AA: I would suggest women to be just okay with who they are. Yes, I don’t like sharing everything or who I am and what I am in every capacity on social media. But I share a lot of my life with people already. But there are some things that I choose to keep private and I feel that is my choice.

And in terms of being congenial. I guess that is my personality in general so I try to go out of way to always make sure everybody is comfortable. And from what feedback I have gotten:  I am likeable so that’s good, but all of this in no way means I will not stand up for what I believe in or not put my two cents in where I think its the right thing to do. So maybe congenial but it is also sorry not sorry kind of image where I will speak my mind when I need to but do it kindly and gently. I don’t do badtameezy.

But all of you women out there all of you just be you and learn and indentify what works for you. Don’t be sorry about who you are!

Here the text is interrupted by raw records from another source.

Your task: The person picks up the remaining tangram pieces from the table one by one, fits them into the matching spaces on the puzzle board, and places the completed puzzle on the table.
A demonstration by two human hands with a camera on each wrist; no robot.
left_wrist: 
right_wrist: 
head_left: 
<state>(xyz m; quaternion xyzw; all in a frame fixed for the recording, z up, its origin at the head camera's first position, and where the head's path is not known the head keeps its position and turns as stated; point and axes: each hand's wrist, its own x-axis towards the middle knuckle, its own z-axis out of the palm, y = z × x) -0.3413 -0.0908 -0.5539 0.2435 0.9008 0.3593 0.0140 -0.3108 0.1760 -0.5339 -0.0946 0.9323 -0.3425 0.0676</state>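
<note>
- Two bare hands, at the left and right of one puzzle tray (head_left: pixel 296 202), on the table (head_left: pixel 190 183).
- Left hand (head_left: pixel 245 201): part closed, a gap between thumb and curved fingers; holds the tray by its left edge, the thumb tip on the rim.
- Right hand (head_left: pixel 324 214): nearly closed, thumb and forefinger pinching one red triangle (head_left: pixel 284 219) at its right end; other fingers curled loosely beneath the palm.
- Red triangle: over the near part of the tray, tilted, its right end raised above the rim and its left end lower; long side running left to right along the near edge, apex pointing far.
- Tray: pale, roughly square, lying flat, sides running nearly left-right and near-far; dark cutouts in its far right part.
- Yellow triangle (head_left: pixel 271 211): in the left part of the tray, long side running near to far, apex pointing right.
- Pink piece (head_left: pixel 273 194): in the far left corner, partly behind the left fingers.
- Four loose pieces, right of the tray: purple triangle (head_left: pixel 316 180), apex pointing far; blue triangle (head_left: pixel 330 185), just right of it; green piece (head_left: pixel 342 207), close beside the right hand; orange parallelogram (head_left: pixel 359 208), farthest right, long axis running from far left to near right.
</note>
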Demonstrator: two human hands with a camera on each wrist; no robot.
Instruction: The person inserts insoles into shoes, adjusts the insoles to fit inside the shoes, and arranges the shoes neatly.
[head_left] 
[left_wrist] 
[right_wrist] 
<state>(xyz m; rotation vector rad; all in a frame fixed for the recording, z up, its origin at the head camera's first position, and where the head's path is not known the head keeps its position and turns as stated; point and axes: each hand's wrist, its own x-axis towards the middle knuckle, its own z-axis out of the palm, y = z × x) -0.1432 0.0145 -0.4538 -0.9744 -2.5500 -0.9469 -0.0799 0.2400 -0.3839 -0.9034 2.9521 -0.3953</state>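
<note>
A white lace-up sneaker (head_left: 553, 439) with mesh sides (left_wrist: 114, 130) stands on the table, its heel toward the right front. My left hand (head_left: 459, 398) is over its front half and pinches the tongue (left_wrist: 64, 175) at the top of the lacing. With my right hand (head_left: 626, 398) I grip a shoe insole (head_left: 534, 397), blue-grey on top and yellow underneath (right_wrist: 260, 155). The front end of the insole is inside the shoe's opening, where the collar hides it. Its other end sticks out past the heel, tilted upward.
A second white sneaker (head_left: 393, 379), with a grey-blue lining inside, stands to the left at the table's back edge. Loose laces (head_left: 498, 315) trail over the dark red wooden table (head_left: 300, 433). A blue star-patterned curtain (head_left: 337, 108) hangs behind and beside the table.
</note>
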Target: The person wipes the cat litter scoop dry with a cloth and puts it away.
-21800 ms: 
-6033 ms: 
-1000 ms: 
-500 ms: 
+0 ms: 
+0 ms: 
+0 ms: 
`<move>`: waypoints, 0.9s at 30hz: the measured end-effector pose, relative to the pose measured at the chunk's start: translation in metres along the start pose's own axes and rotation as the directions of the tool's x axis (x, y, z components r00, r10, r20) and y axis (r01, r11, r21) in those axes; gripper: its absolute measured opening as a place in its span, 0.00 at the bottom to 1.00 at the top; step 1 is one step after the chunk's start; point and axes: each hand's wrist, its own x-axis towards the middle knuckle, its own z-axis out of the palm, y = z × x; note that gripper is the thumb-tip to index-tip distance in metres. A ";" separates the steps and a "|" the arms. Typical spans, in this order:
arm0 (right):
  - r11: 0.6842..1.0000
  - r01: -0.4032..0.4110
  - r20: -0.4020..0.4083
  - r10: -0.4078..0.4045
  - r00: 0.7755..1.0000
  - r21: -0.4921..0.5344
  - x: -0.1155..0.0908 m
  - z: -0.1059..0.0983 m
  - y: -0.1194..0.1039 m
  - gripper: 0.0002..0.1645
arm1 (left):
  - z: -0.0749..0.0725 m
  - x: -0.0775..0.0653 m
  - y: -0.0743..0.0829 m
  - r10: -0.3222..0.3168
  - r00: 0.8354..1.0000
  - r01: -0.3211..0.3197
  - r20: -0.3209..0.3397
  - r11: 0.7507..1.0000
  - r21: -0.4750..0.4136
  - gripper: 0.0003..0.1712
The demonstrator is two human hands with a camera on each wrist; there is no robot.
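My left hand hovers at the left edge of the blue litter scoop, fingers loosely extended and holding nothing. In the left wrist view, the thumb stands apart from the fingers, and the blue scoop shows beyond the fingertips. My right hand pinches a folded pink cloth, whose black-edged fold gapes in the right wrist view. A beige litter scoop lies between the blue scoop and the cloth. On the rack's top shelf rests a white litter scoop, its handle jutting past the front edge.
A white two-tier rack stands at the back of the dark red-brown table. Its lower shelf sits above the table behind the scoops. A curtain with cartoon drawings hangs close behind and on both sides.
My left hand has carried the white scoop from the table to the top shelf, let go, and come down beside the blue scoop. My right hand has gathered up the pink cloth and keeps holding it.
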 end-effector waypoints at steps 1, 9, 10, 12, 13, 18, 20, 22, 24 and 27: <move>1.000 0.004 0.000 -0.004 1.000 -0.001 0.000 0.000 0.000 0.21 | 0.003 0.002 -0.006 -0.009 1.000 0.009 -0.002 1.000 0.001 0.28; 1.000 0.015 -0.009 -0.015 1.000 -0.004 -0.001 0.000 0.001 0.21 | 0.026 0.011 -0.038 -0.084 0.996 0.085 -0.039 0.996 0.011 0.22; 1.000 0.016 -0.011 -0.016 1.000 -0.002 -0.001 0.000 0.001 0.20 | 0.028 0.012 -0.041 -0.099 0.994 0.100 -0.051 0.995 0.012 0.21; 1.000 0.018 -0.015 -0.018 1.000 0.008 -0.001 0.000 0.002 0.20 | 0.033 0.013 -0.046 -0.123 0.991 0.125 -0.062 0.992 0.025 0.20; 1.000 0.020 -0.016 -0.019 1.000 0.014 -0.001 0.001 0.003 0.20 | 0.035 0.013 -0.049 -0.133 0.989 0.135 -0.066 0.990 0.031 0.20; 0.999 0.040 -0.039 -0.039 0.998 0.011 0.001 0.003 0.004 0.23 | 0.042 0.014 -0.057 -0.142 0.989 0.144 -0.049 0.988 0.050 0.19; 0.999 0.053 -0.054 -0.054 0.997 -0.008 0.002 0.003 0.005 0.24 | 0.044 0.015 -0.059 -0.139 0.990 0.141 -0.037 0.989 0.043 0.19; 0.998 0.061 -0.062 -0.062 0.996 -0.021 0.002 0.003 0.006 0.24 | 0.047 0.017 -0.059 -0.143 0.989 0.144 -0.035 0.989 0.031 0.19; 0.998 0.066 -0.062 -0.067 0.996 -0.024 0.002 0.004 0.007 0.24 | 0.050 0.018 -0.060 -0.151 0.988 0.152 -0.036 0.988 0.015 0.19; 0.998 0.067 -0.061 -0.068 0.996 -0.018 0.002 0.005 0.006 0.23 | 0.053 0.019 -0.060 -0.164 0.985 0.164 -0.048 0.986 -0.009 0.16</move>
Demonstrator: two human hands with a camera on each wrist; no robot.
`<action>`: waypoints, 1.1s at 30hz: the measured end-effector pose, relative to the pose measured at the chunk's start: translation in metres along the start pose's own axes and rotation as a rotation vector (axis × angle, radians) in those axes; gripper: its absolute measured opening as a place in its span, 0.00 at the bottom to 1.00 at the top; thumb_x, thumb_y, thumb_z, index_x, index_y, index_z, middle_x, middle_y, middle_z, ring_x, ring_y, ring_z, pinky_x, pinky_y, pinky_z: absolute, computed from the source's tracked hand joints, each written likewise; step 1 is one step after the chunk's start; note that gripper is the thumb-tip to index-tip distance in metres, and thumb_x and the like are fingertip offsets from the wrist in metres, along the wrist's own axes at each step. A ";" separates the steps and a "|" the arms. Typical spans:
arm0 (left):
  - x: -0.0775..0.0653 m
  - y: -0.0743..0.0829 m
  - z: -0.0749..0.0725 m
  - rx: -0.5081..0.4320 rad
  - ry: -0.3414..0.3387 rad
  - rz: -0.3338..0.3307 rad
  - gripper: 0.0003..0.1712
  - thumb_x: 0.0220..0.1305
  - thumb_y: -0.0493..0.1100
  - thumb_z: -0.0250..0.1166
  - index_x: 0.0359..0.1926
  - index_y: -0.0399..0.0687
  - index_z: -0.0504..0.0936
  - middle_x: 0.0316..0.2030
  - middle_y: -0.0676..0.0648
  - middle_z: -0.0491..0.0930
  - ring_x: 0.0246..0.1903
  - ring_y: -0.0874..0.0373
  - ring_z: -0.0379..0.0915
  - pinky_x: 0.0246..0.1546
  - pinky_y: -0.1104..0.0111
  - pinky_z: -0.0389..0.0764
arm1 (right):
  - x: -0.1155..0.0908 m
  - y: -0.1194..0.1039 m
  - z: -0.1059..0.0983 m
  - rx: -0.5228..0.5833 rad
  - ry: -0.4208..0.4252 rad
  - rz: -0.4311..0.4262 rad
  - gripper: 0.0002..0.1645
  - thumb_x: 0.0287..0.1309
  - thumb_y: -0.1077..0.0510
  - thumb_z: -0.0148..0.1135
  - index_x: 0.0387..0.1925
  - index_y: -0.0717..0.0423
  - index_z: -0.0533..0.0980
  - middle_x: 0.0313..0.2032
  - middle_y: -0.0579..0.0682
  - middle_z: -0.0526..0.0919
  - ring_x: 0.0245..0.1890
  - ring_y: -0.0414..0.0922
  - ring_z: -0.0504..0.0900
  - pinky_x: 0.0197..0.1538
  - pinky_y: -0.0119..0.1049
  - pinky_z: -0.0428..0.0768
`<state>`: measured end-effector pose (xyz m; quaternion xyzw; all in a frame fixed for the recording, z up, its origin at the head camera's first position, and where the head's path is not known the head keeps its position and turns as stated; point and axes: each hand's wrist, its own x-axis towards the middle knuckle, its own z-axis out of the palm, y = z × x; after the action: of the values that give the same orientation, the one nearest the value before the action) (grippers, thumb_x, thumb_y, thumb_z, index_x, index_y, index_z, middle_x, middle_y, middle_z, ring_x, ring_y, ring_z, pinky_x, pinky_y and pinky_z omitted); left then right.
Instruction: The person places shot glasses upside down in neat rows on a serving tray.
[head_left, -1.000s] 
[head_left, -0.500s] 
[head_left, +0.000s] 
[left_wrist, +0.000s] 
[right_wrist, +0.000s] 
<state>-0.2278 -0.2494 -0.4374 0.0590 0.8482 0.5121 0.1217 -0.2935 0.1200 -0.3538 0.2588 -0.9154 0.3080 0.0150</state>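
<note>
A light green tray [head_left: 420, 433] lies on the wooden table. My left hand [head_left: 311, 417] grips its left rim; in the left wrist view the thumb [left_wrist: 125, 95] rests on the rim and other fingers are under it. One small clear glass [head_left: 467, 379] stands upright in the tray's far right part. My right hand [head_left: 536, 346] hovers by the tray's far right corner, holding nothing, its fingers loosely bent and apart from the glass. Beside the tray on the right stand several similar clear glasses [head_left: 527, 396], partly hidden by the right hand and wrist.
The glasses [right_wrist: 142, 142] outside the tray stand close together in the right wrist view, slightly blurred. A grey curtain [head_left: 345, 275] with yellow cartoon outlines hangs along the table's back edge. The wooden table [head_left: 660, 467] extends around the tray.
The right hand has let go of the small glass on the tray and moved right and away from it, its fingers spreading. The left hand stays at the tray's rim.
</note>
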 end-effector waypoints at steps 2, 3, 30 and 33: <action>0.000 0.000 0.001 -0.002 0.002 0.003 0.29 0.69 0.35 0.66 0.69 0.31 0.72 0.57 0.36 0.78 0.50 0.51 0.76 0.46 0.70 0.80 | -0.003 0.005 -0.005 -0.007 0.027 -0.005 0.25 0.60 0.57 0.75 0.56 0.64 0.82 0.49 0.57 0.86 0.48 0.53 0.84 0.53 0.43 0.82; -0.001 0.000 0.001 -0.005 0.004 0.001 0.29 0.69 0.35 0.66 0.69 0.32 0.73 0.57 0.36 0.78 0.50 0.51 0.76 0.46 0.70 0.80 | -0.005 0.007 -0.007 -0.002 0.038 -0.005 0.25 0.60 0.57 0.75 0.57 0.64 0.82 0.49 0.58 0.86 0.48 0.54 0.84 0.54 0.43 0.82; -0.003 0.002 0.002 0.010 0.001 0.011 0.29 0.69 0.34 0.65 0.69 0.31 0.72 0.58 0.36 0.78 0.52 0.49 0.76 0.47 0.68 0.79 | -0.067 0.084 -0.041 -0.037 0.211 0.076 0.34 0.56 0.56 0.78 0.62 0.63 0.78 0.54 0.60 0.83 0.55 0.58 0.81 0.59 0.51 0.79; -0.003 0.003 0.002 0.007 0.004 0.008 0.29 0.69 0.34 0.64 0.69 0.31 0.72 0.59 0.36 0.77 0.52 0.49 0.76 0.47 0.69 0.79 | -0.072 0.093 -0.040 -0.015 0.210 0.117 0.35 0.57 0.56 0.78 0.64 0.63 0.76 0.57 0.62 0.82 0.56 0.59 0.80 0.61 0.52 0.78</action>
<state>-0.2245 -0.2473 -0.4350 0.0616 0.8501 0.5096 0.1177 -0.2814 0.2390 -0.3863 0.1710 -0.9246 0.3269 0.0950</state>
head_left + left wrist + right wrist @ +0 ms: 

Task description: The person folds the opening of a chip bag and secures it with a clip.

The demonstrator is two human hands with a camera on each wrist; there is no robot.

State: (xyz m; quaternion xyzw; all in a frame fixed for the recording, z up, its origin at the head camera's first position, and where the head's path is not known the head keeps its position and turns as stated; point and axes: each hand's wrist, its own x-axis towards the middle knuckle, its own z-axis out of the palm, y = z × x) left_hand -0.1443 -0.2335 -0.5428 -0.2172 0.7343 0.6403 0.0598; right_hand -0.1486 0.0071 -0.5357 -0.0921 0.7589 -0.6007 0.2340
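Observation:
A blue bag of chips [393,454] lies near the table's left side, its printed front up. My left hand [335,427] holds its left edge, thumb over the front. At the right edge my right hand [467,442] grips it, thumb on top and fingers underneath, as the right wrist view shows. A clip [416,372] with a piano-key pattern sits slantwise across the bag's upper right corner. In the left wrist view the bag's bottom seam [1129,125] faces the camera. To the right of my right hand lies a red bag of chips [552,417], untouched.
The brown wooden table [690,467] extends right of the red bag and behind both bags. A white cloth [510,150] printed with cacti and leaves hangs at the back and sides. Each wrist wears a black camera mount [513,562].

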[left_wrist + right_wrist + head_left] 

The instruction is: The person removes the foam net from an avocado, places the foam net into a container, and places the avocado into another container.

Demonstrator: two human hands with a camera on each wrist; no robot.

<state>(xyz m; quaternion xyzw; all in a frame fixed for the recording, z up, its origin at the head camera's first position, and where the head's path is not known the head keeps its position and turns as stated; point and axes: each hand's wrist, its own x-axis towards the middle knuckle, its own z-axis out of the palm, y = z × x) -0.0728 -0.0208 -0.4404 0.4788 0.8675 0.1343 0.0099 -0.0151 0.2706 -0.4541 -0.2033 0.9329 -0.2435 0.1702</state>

WO: Bushra Ansari recently spoke in an interview that women in Pakistani media are specially burdened to carry this perfect happily ever after image? Do you think is that so? How do you navigate this?

AA: Yes, obviously your life is public, so you come under a lot of stress even when you want to be private about your life behind the camera, but it doesn’t work that way unfortunately. So I do agree with her to a certain extent but again I feel like you know Bushra Ansari has been working for so long and her generation of actors are more burdened than us. I feel our generation is more open and out there and ok with who we are. We have that I don’t give a crap attitude to a great extent even when we do care. But hats off to her for doing what she did for being a person on TV during the times she was. I feel now it’s become a lot easier to be who you want to be, to talk about your issues and to be accepted still for who you are. Back in the day I imagine there must have been a lot of pressure to be just perfect and happy. I agree with her. As for me I share little bit of my woes, things that I think I can talk about but I don’t share stuff that I think I shouldn’t talk about. And that’s where I draw the line. I don’t talk about it on social media or in person.

WO: Do you think there is still stigma about talking about mental health? What do you think needs to change?

AA: I think there is stigma about talking about mental health especially amongst men, hats off to the women of Pakistan who have come out and spoken you know. Nausheen Shah has spoken about it. I take whatever opportunity I find I can speak about mental health. Deepika Padukone across the border. These are big personalities and they are women who have spoken about their struggles and feelings. I think men also come under more stress to not talk about depression and to ‘be a man’ and all those things.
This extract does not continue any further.